Palm oil prices rise on Dalian Oils and a weaker ringgit
The price of Malaysian palm oils futures increased on Wednesday. This was due to gains in Dalian oils, a rival oil, and the weaker ringgit. These factors helped boost demand for this commodity in major export markets.
At the midday break, the benchmark palm oil contract on Bursa Derivatives Exchange for October delivery gained 12 ringgit or 0.28% to 4,266 Ringgit ($1,007.80), a metric tonne. The contract increased by 0.28% during the previous session.

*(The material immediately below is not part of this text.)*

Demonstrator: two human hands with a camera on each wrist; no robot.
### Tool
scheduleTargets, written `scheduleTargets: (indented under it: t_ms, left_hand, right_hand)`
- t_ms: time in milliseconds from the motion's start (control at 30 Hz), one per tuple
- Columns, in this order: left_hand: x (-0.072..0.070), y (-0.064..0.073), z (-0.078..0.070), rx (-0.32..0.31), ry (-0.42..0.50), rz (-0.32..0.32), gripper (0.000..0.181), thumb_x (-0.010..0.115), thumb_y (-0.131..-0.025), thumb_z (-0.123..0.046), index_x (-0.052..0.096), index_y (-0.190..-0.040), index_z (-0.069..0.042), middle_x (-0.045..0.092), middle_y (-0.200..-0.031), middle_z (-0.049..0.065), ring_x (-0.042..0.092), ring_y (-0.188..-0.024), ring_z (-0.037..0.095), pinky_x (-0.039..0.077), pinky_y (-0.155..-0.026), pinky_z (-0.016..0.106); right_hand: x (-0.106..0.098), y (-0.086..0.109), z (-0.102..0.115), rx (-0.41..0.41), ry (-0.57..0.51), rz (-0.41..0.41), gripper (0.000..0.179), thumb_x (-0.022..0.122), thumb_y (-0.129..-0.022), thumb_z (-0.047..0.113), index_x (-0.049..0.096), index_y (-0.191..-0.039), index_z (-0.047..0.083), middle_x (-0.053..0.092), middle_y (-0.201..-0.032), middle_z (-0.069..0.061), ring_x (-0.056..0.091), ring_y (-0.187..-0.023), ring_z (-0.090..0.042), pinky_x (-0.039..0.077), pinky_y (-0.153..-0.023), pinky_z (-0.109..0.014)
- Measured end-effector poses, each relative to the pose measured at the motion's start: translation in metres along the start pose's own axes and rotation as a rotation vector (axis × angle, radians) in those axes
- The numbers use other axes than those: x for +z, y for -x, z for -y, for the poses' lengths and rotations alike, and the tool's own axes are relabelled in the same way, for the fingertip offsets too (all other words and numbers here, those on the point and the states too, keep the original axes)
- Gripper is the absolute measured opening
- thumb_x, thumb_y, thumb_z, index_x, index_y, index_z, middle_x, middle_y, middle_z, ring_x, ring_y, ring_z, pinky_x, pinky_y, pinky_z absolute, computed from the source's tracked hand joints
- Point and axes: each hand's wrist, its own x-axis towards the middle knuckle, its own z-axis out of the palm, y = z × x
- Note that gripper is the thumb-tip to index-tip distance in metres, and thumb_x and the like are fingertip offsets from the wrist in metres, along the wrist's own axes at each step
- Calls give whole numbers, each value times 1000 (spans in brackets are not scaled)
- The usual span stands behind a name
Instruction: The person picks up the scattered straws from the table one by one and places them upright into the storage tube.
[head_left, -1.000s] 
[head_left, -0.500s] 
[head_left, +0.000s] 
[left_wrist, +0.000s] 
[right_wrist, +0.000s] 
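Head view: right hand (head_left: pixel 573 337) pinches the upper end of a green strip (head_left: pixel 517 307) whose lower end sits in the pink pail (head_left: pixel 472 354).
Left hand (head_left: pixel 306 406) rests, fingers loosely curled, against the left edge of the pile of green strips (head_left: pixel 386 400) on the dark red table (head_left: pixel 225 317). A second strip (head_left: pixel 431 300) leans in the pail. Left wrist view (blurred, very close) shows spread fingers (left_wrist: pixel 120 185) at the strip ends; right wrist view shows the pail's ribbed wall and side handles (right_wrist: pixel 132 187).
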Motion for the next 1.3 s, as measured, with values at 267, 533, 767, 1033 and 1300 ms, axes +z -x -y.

Anilkumar bagani, Sunvin Group's research head, says that the crude palm oil futures have traded higher due to bullish signals including the overnight surge of Chicago soyoil futures and energy futures, and strong Chinese vegetable oils futures during Asian hour.
He added that the weakening of the ringgit had also increased export competitiveness in ringgit-denominated CPOs.
Bagani, however, said that China's increased exports to India of soybean oil at competitive prices pose a risk of substitution, which could impact the demand for palm oil in the region.
Indian importers purchased a record amount of 150,000 metric tonnes of soyoil in China, in rare purchases. A glut of supply prompted Chinese crushers offer a discount for India's South America-based suppliers.
Dalian's palm oil contract gained 0.6%, while the most active soyoil contract grew by 0.88%. Chicago Board of Trade Soyoil Prices were down by 0.26%.
As palm oil competes to gain a share in the global vegetable oils industry, it tracks the price changes of competing edible oils.
The palm ringgit's trade currency, the dollar, has weakened by 0.05%, making it slightly cheaper for foreign buyers.
The oil prices rose in early trading, after rising by more than 3% the previous session. This was due to the potential shortages that could arise after U.S. president Donald Trump gave Moscow a short deadline for ending the war in Ukraine.
Palm oil is a better option as a biodiesel feedstock because crude oil futures are stronger.